### Problem statement
Give the number of lines in the data that contain the word "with"; no other text is needed.

### Stored dataset items

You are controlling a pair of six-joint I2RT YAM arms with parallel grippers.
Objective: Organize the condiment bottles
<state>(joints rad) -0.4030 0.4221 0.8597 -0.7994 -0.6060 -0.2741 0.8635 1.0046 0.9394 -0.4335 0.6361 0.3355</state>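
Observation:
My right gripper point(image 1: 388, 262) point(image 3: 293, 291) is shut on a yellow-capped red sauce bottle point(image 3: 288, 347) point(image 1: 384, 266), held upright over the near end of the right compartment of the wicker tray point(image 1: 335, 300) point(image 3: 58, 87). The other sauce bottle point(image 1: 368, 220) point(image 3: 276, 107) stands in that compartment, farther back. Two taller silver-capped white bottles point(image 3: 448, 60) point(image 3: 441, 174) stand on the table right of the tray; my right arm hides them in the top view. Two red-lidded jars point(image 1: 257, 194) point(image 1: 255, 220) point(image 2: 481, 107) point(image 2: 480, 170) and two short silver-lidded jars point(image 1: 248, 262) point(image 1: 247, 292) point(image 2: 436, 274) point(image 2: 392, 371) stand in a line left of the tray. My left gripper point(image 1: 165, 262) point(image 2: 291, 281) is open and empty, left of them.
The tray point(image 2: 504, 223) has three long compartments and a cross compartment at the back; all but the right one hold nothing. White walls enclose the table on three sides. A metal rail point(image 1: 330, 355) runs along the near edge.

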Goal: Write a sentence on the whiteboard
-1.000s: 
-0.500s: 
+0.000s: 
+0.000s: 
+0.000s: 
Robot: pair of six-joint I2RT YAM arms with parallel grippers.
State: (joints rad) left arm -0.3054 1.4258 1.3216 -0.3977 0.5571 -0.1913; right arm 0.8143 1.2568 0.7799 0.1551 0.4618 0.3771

### Output of the task
2